WHAT TO PRODUCE: Tell how many lines below include the word "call". Only the number should appear.

:: SOURCE DATA ::

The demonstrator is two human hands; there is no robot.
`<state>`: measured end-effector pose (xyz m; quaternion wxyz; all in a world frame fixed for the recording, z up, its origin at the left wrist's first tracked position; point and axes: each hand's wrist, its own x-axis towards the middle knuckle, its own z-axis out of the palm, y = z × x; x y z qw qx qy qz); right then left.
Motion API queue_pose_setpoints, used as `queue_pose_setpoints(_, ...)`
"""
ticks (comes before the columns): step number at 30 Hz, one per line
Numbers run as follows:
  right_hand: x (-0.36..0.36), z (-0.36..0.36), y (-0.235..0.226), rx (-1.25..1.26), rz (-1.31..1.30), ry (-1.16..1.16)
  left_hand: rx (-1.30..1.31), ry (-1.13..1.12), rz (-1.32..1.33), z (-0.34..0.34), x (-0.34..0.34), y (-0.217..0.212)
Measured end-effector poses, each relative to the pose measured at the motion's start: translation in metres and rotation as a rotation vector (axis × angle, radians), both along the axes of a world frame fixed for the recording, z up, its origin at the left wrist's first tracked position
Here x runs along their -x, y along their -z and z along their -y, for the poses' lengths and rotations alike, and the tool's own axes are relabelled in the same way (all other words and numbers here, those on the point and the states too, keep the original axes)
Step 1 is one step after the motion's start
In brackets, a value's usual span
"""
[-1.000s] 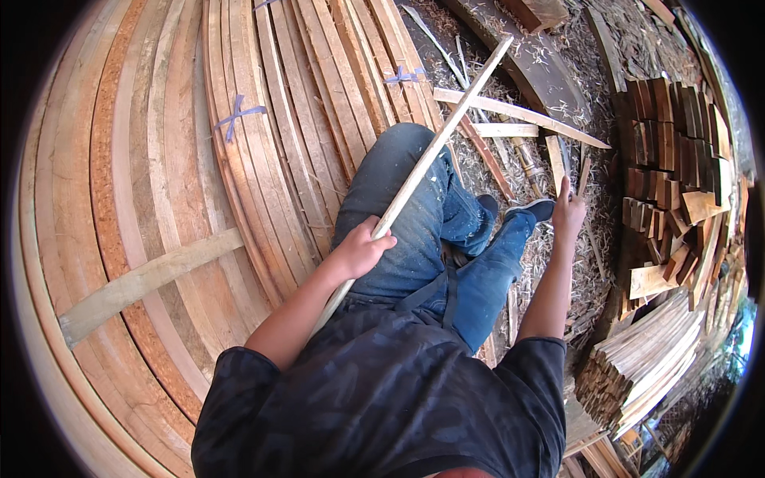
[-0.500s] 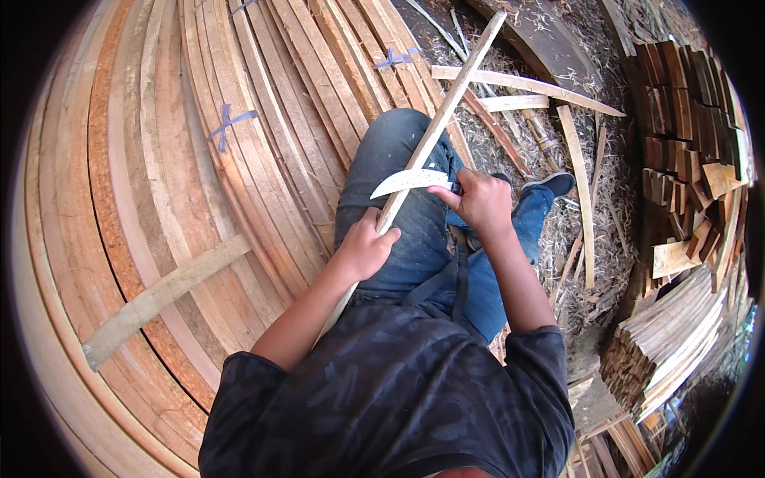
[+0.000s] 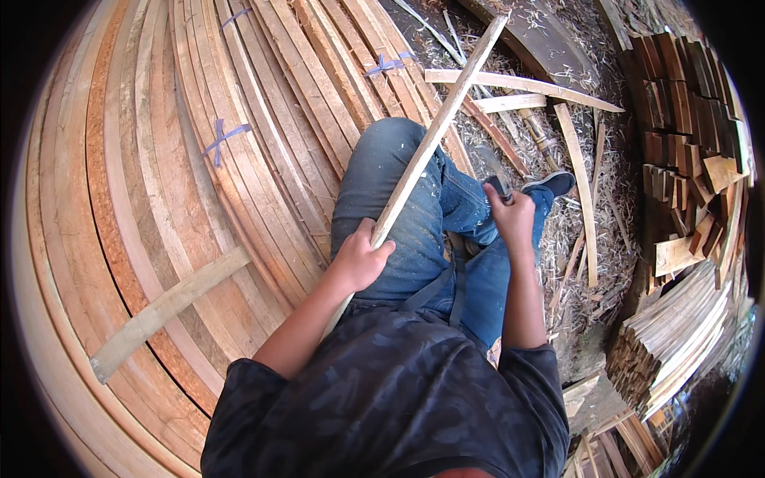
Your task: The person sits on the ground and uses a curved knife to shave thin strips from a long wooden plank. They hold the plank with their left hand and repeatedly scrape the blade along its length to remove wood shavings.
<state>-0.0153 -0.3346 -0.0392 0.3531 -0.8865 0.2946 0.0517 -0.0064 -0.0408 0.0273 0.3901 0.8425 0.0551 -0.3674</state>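
One long, pale wooden stick [image 3: 438,131] slants across our bent leg in dusty blue jeans [image 3: 370,187], its upper tip reaching toward 1 o'clock and its lower part running toward 7 o'clock, where our forearm and our dark, faintly patterned shirt [image 3: 382,390] hide the end. Near the centre, our left hand [image 3: 362,256] is wrapped around this stick. At 3 o'clock, our right hand [image 3: 512,217] is clenched on the dark handle of a knife with a curved metal blade [image 3: 494,165]; the blade is blurred, angles up toward 11 o'clock and stands apart from the stick. Beyond the knife, at 2 o'clock from our middle, we see a dark shoe with a pale sole [image 3: 550,185]. From 9 round to 12 o'clock spread long, light-brown boards [image 3: 139,199], some bound with purple ties [image 3: 225,139]; a short greyish-tan plank [image 3: 171,311] lies across them toward 8 o'clock. Curled pale shavings [image 3: 610,275] litter the ground on our right, where a tapered, cream-coloured strip [image 3: 526,84] lies between 1 and 2 o'clock. Farther out, we have stacked brown wooden blocks [image 3: 673,103] at 2 o'clock and a bundle of thin, whitish slats [image 3: 677,331] toward 4 o'clock.
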Motion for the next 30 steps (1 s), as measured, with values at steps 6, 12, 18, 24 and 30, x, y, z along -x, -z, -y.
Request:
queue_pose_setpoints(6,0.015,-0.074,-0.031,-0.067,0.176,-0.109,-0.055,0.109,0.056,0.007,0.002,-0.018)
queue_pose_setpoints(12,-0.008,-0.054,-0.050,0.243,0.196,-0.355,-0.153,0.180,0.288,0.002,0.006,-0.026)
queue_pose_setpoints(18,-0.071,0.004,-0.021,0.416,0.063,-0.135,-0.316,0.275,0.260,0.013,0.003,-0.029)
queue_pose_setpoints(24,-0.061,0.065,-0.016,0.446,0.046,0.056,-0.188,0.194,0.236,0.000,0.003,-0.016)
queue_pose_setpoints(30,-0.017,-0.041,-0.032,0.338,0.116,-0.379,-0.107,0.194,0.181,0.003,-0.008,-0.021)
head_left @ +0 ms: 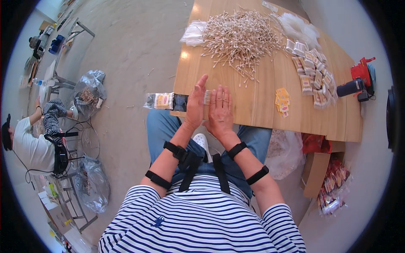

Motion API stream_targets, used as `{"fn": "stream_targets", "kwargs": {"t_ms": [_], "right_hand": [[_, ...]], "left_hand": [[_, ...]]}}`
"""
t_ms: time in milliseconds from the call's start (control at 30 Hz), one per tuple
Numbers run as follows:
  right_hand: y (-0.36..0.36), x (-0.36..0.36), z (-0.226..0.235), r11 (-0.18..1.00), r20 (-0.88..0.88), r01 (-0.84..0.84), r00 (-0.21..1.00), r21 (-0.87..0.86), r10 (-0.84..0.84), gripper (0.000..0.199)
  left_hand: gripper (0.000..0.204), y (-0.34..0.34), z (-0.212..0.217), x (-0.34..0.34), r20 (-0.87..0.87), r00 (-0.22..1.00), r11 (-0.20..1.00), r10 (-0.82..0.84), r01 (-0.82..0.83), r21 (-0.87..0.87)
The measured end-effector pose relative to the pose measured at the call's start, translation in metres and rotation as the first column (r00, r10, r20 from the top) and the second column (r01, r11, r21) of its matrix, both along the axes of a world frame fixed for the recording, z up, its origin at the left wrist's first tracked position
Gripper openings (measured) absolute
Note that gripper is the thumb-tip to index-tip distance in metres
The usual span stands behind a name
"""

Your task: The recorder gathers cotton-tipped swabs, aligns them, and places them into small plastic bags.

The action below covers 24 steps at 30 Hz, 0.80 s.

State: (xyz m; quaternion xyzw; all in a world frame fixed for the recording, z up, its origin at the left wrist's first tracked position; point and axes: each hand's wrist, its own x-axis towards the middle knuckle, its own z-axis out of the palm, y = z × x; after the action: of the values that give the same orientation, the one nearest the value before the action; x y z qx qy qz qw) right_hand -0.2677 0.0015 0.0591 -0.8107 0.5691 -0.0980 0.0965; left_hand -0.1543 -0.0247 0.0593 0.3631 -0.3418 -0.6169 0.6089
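Note:
My left hand [195,103] stands on its edge at the table's front, fingers stretched out. Beside it, my right hand [220,110] lies with straight fingers, palm down. A short row of cotton swabs [207,98] shows between the two hands; the rest is hidden under my right hand. Left of my left hand, a small clear bag [149,101] holding swabs and a yellow-and-red card [163,100] rests by a dark flat piece [180,102] at the table's edge. Farther back lies a large heap of loose cotton swabs [242,40].
Yellow printed cards [282,101] lie right of my hands, then filled swab packs [312,71]. Clear bags [194,33] flank the heap. A dark cylinder [350,87] stands far right. Below are a cardboard box [316,173] and bagged packs [333,189]. Another person [36,147] sits left.

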Motion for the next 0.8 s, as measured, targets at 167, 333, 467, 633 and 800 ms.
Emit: {"fn": "stream_targets", "kwargs": {"t_ms": [167, 333, 467, 633, 800], "right_hand": [[0.000, 0.001, -0.007, 0.998, -0.060, 0.001, 0.998, -0.069, -0.005, 0.111], [0.001, 0.004, -0.010, 0.988, -0.016, 0.011, 1.000, -0.154, -0.014, 0.110], [0.001, 0.001, -0.004, 0.997, 0.037, 0.009, 0.999, -0.079, -0.006, 0.111], [0.001, 0.001, -0.002, 0.998, -0.012, -0.001, 1.000, -0.067, 0.001, 0.115], [0.002, 0.001, 0.003, 0.999, 0.038, -0.007, 0.999, -0.043, 0.009, 0.120]], "left_hand": [[0.061, 0.000, -0.010, 0.006, -0.132, 0.990, 0.999, 0.045, -0.041, 0.033], [0.060, 0.000, -0.012, -0.007, 0.124, 0.987, 0.994, 0.099, -0.094, -0.050], [0.059, 0.000, -0.010, 0.004, -0.170, 0.983, 0.998, 0.069, -0.066, 0.024], [0.058, 0.002, -0.006, 0.005, -0.218, 0.971, 0.993, 0.096, -0.079, 0.085], [0.059, 0.001, -0.008, -0.002, -0.129, 0.989, 0.997, 0.069, -0.065, 0.036]]}}
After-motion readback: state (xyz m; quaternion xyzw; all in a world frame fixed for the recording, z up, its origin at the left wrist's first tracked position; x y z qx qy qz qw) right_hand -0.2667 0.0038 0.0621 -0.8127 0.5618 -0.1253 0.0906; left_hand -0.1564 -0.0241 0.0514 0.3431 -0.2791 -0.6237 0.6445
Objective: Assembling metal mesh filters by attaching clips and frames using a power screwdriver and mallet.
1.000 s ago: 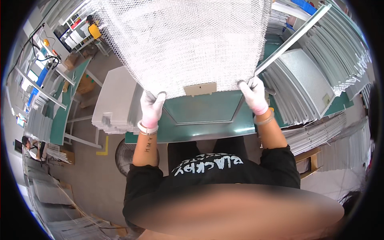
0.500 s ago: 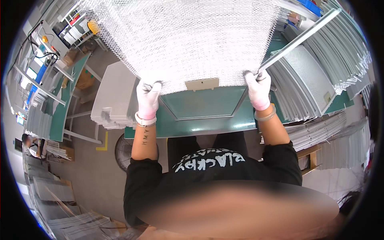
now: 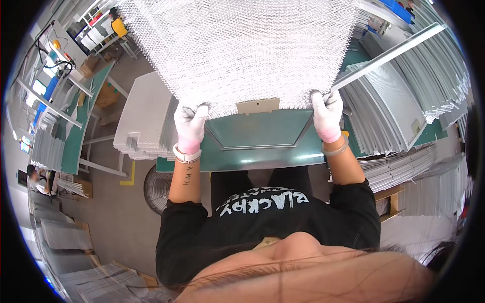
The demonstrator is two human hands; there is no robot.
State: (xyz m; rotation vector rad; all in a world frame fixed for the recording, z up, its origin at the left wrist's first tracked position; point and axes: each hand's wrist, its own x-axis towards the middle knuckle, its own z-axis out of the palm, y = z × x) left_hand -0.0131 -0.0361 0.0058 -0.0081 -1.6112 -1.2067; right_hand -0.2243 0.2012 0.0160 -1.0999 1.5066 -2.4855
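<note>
A white expanded-metal mesh sheet (image 3: 242, 55) is held up in front of me over the green table (image 3: 242, 160). My left hand (image 3: 191, 127), in a white glove, pinches its near left corner. My right hand (image 3: 327, 115), gloved too, is closed at the near right corner. From beside that hand a pale metal strip (image 3: 389, 54) slants up to the far right; whether the fingers also hold it I cannot tell. A small beige tab (image 3: 258, 106) shows at the sheet's near edge. Under the sheet, a thin metal frame (image 3: 258, 148) lies on the table, its far part hidden.
Stacked white panels (image 3: 146, 116) stand left of the table. To the right are stacked mesh panels (image 3: 379, 106) and many metal strips (image 3: 434, 70). A floor fan (image 3: 157, 189) is at the lower left. Another person (image 3: 43, 182) sits far left, near another green table (image 3: 88, 121).
The slanting metal strip's far end has swung slightly right and lower. Both hands keep their grip at the sheet's near corners, with only a slight shift. The view has tilted a little.
</note>
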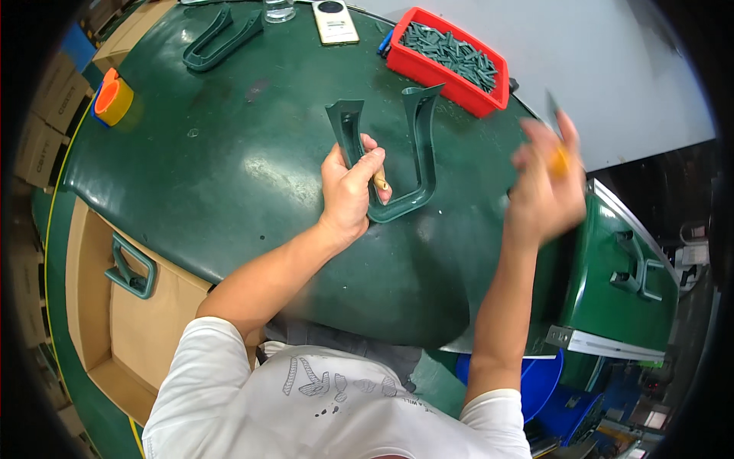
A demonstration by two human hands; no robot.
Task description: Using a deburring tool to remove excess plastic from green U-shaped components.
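Left hand clamped around one leg of dark green U-shaped plastic handle, pinning it flat near centre of round dark green table. Right hand raised to right of handle, blurred, fingers closed on thin blade with orange grip. Red tray of grey-green plastic pieces behind handle; second green handle far behind, left. Cardboard box with another handle below table's near-left edge. Best kept steady: firm hold low on leg, fingers clear of blade path, short controlled strokes.
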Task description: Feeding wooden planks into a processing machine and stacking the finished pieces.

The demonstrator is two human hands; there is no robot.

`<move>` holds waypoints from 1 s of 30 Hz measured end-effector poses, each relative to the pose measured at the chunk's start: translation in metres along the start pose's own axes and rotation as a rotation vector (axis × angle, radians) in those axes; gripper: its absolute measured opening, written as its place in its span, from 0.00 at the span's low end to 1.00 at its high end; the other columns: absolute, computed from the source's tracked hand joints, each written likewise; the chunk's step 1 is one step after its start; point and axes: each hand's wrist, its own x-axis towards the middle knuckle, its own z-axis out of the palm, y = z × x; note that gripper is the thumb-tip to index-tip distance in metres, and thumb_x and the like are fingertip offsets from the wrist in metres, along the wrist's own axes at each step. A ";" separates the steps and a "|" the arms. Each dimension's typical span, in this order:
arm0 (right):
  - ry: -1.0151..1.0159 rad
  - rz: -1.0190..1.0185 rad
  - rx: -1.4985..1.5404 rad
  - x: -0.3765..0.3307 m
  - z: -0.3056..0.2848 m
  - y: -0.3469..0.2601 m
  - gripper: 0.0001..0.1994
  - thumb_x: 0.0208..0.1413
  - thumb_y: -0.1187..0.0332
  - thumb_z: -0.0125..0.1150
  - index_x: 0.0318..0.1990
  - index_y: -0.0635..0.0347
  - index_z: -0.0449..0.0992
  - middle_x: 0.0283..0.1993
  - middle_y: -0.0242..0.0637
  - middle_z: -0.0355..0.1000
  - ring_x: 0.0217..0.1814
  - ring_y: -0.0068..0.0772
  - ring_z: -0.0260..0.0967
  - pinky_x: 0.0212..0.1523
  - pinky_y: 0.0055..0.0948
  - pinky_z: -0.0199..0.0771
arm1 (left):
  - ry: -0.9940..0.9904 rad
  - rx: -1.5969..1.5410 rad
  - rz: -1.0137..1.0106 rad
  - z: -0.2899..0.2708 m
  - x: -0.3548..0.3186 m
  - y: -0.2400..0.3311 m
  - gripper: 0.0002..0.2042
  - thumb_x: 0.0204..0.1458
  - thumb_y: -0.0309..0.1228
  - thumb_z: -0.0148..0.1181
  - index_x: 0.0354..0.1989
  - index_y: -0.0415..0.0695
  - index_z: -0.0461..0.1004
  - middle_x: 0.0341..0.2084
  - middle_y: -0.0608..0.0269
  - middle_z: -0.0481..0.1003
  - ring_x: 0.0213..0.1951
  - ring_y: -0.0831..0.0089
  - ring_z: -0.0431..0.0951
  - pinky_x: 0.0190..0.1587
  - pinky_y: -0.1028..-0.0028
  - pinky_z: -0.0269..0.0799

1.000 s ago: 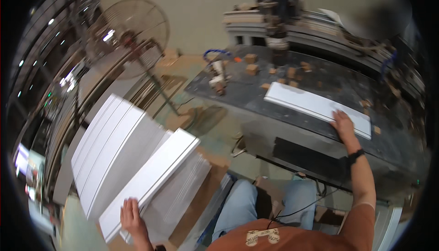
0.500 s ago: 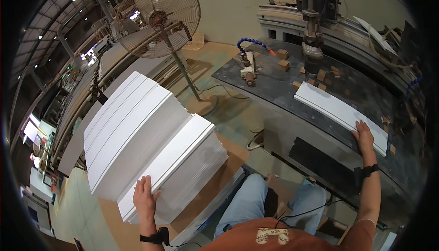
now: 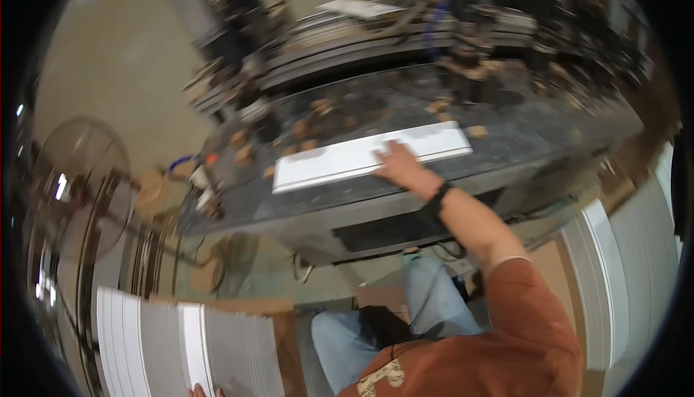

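Observation:
A long white grooved board [image 3: 325,160] lies on the dark machine table [image 3: 506,152]. My right hand [image 3: 402,165] rests on it, right of its middle, with the fingers stretched out over the near edge and top face. At the lower left stands a stack of white grooved panels [image 3: 121,339]. Only the fingertips of my left hand [image 3: 199,392] show at the bottom edge, lying on a narrow white strip [image 3: 193,335] of that stack; the rest of this hand is out of view.
Small wooden blocks [image 3: 304,145] sit behind the board, below blurred machine heads [image 3: 470,61] and a rail. Left of the table stands a caged fan [image 3: 85,158]. More stacked white panels [image 3: 603,281] are at the right.
My view has swung right, bringing the table to the centre and the right-hand stack into sight. My left hand has mostly left the picture. My right hand stays on the board.

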 end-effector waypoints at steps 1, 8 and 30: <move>-0.039 -0.024 0.022 0.000 -0.005 -0.001 0.30 0.52 0.47 0.56 0.57 0.56 0.68 0.57 0.55 0.64 0.62 0.58 0.58 0.61 0.49 0.58 | 0.038 -0.225 0.178 0.020 0.018 0.023 0.16 0.48 0.33 0.67 0.43 0.39 0.77 0.41 0.49 0.77 0.47 0.52 0.75 0.51 0.60 0.72; -0.036 0.127 0.051 -0.023 -0.034 0.008 0.28 0.51 0.47 0.57 0.55 0.55 0.70 0.57 0.44 0.65 0.62 0.50 0.58 0.59 0.49 0.60 | -0.165 -0.837 0.798 0.104 0.144 0.313 0.25 0.41 0.30 0.68 0.50 0.42 0.72 0.48 0.54 0.71 0.59 0.50 0.63 0.62 0.49 0.55; 0.275 1.102 -0.485 -0.477 -0.231 0.090 0.48 0.35 0.58 0.76 0.63 0.64 0.52 0.66 0.52 0.53 0.69 0.54 0.49 0.67 0.50 0.49 | -0.336 -0.732 0.927 0.185 0.153 0.492 0.51 0.28 0.43 0.76 0.66 0.48 0.54 0.65 0.60 0.54 0.68 0.56 0.49 0.67 0.52 0.44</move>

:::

FINAL ANSWER: 2